Happy St. Paddy’s Day!
Yes, I’m wearing green. I had to rifle through the laundry to find a green shirt, but I am wearing green. This is essential as, being partly Irish myself, I am of course eligible to be pinched should I fail my solemn duty to reflect this most important colour in my attire on this day.
Not that green is the point of the day, mind you. The day is named for a saint who did nothing less than liberate the people of ancient Ireland from the bondage of Drudism.
It is believed that St. Patrick was born in fifth-century Britain to Roman parents.
When he was sixteen, he was captured by pirates and taken to Ireland. There he was sold as a slave. His owner sent him to tend his flocks on the mountains. Patrick had very little food and clothing. Yet he took good care of the animals in rain, snow and ice. Patrick was so lonely on the hillside that he turned often in prayer to Jesus and his Mother Mary.
His life was hard and unfair. However, Patrick’s trust in God grew stronger all the time. Later, when he escaped from Ireland, he studied to become a priest. But Patrick always felt that he had to go back to Ireland to bring that pagan land to Christ. At last his wish came true. He became a priest and then a bishop.
It was while St. Celestine I was pope that Patrick went back to Ireland. How happy he was to bring the Good News of the true God to the people who once had held him a slave. Right from the start, Patrick suffered much. His relatives and friends wanted him to quit before the pagan Irish killed him. Yet the saint kept on preaching about Jesus.
He traveled from one village to another.

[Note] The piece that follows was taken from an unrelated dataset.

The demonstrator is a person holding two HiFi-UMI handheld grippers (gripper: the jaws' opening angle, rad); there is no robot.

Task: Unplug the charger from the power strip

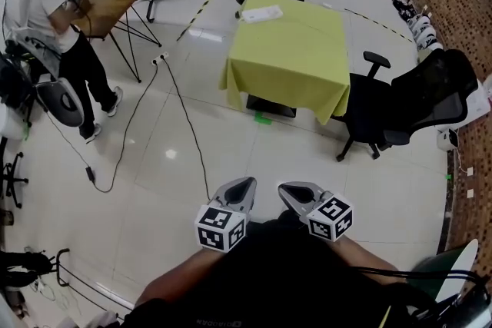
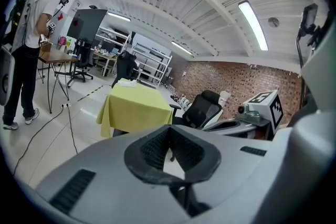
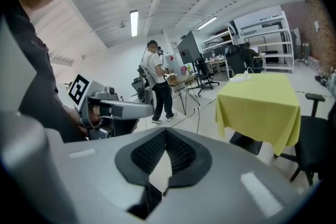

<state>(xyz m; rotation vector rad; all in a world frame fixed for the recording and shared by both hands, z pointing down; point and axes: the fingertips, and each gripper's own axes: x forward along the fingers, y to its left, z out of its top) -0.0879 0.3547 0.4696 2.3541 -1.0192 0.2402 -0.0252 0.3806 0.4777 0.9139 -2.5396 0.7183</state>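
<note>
Black-and-white square markers [image 1: 221, 228] are borne by the grey left gripper [image 1: 246, 183] and right gripper [image 1: 284, 188], both closed on nothing, well apart from a white slab [image 1: 261, 13], perhaps the power strip, on the yellow-green clothed table [image 1: 296, 61]

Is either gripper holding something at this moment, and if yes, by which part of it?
Nothing is held. The left gripper and the right gripper both have their jaws shut together, with nothing between them.
</note>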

He seldom rested, and he performed great penances for those people whom he so loved. Before he died, the whole nation was Christian. Despite such great success, St. Patrick never grew proud. He called himself a poor sinner and gave all the praises to God.
Patrick died in 461. “How did so great and salutary a gift come to me, the gift of knowing and loving God, though at the cost of homeland and family?”
New Advent has a more detailed history of the saint, who has since come to be associated with the colour green and the symbol of the shamrock which, so legend has it, Patrick used as a tool to explain the concept of the Holy Trinity to the people of Ireland.
Of course, what feast celebrating something Christian would be complete without an attempt by other segments of society to remove any and all references to Christianity from the observance of the day?
Some folks are trying to transform the name of Tuesday’s holiday from St. Patrick’s Day to “Shamrock Day.” Card shops have banners proclaiming the occasion; the Disney Channel is using the term; and some places in this country have changed the name of their community celebrations of Celtic heritage to the “nonoffending” terminology.
One notes that this move actually undermines the secular position more than it advances it. That’s not to say that it’s a good thing which should be encouraged, but still: calling it Shamrock Day naturally invites the question of what makes the shamrock so significant as to merit a day all its own, replete with green beer, parades, and Disney Channel specials.
That’s the sort of question that can only end deep inside what is among the most beautiful of the many doctrines of the Church.